Speaking at a ceremony held at the site of the former building in which the Estonian Salvation Committee secretly drew up the Manifest to the Peoples of Estonia in February 1918, Prime Minister Jüri Ratas (Center) on Monday declared the week of celebrations marking the centennial of the independent Republic of Estonia as having begun.
In his remarks at the opening event, held in a parking lot located at Tartu Highway 1, the prime minister said that exactly one hundred years ago, a staggering sequence of events which began with the establishment of the Salvation Committee ended in the declaration of Estonia's statehood.
"It may have been quite difficult for contemporaries to find their bearings in the whirlwind of the events of the time, and it's difficult today as well to place one event above others," Ratas said. "The story of our independence is multifaceted and the result of many bold but right decisions."
The Estonian head of government said that when Estonia celebrates its independence on Feb. 24, it is first and foremost celebrating the establishment of the first provisional Estonian government.
"But if we consider the public declaration of independent statehood equal to the establishment of the government, we could also celebrate Feb. 21, when the text of the Estonian Declaration of Independence was approved, or Feb. 23, when it was first read out in public," Ratas noted. "All of these steps, just like the understanding, resolve and cooperation among the parties involved, were inevitable for the arrival at the point where the Republic of Estonia came into being."
In addition to these historic events, he continued, Estonia should also celebrate the country's more recent achievements as well this week, including the fact that Estonian independence is better protected than ever before, and the country's first and successful presidency of the Council of the EU in the second half of last year.
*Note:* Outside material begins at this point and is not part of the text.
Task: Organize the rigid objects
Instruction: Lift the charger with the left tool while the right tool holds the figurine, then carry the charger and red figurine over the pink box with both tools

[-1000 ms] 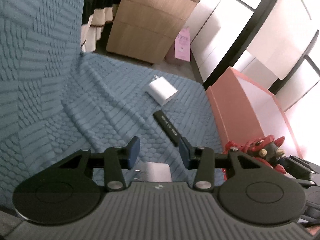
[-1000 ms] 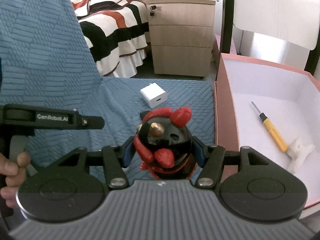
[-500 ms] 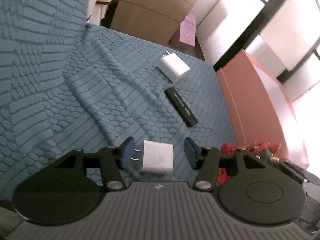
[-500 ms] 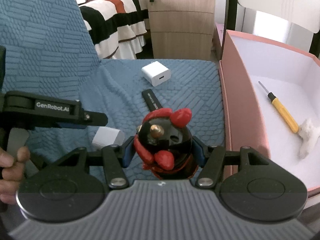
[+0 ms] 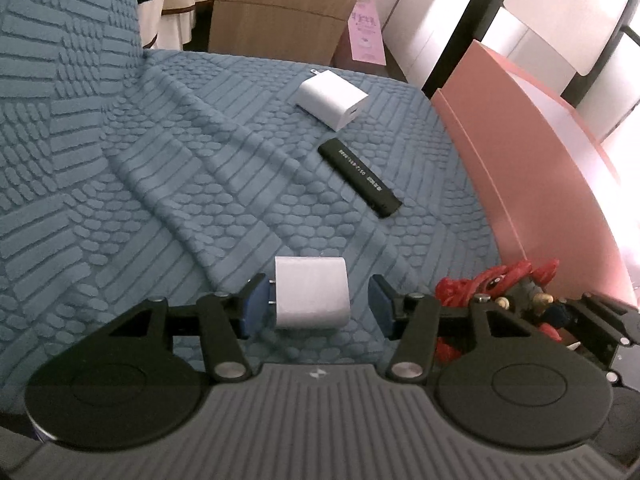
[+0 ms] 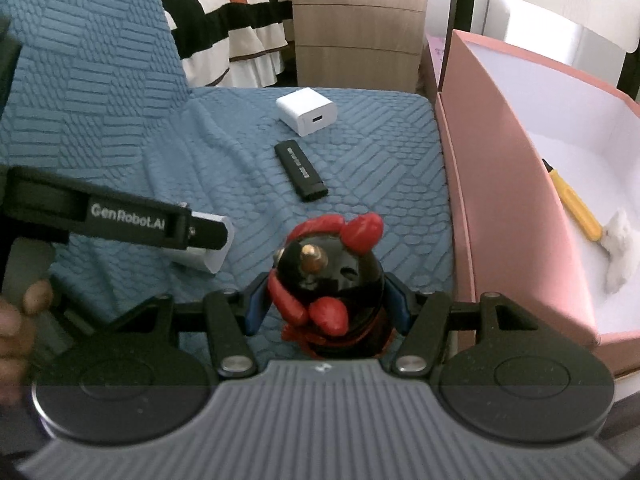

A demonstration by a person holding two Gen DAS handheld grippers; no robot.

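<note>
My left gripper (image 5: 318, 304) is open around a white plug charger (image 5: 311, 298) that lies on the blue textured cover (image 5: 160, 184); the pads stand apart from its sides. It also shows in the right wrist view (image 6: 208, 254), partly hidden by the left gripper's arm. My right gripper (image 6: 326, 306) is shut on a black and red chicken figurine (image 6: 326, 280), seen also in the left wrist view (image 5: 500, 292). A second white charger (image 5: 331, 99) (image 6: 307, 111) and a black stick-shaped device (image 5: 360, 176) (image 6: 301, 170) lie further off.
A pink open box (image 6: 472, 184) (image 5: 520, 152) stands at the right, holding a yellow-handled screwdriver (image 6: 572, 200) and a white fluffy thing (image 6: 618, 248). A wooden drawer cabinet (image 6: 356, 24) and a striped bed (image 6: 228, 20) lie beyond the cover.
My left gripper has moved forward so the near white charger now sits between its open fingers. My right gripper, still holding the chicken, has drawn back and tilted down a little.
</note>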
"Strengthening the recognition and role of our country in the international community of nations is a common achievement of all of us," Ratas stressed. "Similarly, our artists, students and researchers stand out on the international arena with their remarkable achievements. This clearly demonstrates that a strong basic education and society's continued support help one achieve the highest goals in research, culture and sports."
Ratas called on Estonians to look to the future and reflect on what could be done better in order for life in Estonia to blossom in the century to come as well, noting that one issue that must immediately be addressed is people's alientation from the state and politics.
Estonia celebrates the 100th anniversary of the independent Republic of Estonia on Saturday.